Fatty liver disease currently affects approximately 100 million Americans, although most are unaware they have it. Current medical standards policy is not to screen for liver disease unless people are sick and have symptoms.

Some 20 million people will go on to develop NAFLD, which is characterized by fatty or fatty liver cell infiltration, liver inflammation, liver cell damage, and fibrosis or scarring of the liver. And 5 million will progress to NASH, an advanced form of NAFLD, which is clinically significant and can lead to progressive liver fibrosis, cirrhosis and eventually advanced liver disease, liver cancer and death.

Despite recent scientific and medical advances, there is currently no effective pharmaceutical treatment for NAFLD. Currently, the only proven effective therapy is sustained weight loss achieved through diet and exercise or bariatric surgery. Early and comprehensive interventions, such as lifestyle and diet changes, can help halt progression, preserve liver function, and maintain quality of life.

In addition to the focus on early detection and screening, the SUNN program will match participants interested in clinical trials with opportunities to participate, including precision medicine trials using genetic markers such as PNPLA3.

Several research studies have shown that NAFLD/NASH can be inherited and can be influenced by many different genetic changes. Liver fibrosis has been shown to be an inherited trait, while family history can also impact the chances of developing the disease, particularly if a first-degree relative has NAFLD/NASH.

Wayne Eskridge, Founder and CEO of the Fatty Liver Foundation, says: “Genetic testing for NAFLD and NASH is critical to improving early detection of this largely asymptomatic and silent epidemic. It has the potential to usher in a new era of ‘precision liver health‘ that can improve our ability to provide the right liver health intervention to the right population at the right time.

“With the expertise and capabilities of Sano Genetics, we can help more people understand their inherited risk of NAFLD/NASH, detect it earlier, and potentially treat it more effectively.” Our partnership adds a whole new dimension to our SUNN program and we are excited about the opportunities for individuals and their families to support their prevention or treatment plans, as well as facilitating opportunities for them to participate in clinical trials.

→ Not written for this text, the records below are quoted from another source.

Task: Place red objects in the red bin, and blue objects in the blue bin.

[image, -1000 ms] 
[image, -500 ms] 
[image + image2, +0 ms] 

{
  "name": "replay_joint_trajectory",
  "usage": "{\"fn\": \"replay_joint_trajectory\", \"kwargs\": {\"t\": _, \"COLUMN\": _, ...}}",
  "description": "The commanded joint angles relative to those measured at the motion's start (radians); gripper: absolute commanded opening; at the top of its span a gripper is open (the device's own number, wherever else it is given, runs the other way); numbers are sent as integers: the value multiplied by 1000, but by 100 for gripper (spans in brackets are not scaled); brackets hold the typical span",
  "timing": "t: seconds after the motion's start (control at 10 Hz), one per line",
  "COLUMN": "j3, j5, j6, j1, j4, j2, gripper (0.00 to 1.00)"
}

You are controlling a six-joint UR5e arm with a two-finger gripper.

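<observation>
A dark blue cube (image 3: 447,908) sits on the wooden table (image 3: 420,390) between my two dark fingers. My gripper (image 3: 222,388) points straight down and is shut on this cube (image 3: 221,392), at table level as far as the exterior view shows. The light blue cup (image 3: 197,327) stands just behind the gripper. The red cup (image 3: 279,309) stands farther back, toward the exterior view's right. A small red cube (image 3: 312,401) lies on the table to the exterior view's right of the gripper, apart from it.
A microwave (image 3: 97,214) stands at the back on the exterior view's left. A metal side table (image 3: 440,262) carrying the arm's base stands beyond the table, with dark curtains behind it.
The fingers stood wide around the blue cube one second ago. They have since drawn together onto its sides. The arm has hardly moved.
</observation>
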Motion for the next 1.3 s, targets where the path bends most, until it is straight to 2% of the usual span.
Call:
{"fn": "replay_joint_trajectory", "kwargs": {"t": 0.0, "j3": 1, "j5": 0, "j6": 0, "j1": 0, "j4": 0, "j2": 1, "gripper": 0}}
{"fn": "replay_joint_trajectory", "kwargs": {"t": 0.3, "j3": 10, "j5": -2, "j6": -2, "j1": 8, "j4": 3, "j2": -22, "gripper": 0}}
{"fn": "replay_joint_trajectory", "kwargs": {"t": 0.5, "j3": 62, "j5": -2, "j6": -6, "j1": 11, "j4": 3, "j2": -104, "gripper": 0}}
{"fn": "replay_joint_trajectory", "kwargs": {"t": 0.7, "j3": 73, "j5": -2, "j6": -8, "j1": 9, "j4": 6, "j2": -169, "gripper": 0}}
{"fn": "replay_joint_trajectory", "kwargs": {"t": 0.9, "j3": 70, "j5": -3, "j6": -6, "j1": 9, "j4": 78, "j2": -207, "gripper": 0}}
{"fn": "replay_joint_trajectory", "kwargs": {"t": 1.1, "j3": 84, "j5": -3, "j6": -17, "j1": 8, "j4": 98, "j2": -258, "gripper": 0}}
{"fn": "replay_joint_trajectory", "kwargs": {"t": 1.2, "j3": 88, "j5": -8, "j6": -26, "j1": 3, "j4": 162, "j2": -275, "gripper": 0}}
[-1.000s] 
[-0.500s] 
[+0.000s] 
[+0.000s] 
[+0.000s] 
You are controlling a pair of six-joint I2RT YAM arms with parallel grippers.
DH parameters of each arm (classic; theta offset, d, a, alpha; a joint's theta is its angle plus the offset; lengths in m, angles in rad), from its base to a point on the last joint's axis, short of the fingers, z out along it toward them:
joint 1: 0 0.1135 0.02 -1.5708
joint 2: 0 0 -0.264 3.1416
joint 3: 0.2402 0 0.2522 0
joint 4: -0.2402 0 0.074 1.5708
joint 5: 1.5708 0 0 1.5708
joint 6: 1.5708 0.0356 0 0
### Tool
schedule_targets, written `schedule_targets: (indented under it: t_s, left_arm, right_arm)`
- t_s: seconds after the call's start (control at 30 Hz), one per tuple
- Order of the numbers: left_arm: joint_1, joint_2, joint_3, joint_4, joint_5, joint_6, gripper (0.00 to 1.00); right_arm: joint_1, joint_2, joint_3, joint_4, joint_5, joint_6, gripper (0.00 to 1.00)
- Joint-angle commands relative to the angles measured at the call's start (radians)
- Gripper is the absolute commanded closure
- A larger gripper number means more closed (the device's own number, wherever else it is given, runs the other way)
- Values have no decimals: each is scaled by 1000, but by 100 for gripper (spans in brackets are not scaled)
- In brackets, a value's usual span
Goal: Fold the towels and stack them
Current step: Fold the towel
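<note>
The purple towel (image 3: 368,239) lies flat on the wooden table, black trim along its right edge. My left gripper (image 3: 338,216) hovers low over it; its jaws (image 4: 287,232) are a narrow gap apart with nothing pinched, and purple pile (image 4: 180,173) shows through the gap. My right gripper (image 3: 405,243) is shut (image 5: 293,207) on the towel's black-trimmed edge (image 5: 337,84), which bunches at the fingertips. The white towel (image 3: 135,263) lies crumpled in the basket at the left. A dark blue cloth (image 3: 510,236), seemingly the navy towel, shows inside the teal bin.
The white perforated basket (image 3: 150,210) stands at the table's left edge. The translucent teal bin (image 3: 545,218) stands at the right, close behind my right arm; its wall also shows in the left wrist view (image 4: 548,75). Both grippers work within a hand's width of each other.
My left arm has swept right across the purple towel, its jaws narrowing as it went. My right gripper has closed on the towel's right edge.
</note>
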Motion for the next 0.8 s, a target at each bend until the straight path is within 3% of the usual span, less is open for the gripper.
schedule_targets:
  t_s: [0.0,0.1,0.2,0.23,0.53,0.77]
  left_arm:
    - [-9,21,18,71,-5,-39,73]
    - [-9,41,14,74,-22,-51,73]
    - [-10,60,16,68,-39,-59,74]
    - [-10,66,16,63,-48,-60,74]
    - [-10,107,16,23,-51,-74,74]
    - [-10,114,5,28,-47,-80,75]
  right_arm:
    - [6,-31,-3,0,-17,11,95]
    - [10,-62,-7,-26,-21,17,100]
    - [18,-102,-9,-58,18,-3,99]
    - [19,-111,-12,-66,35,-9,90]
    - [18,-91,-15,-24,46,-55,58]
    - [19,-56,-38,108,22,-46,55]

Dr. Patrick Short, co-founder and CEO of Sano Genetics, says: “Genomics is key to early detection of this disease which often goes undiagnosed until symptoms present in later stages. If we can locate DNA markers that indicate predisposition in healthy or asymptomatic people, then early intervention becomes more likely. A better understanding of the genetic factors and underlying biology of NAFLD/NASH will also pave the way for more effective targeted therapies. The FLF has been doing excellent work for many years and we are proud to provide our technology and genetic testing capabilities to facilitate a proactive approach to slowing down and treating fatty liver conditions.

Comments are closed.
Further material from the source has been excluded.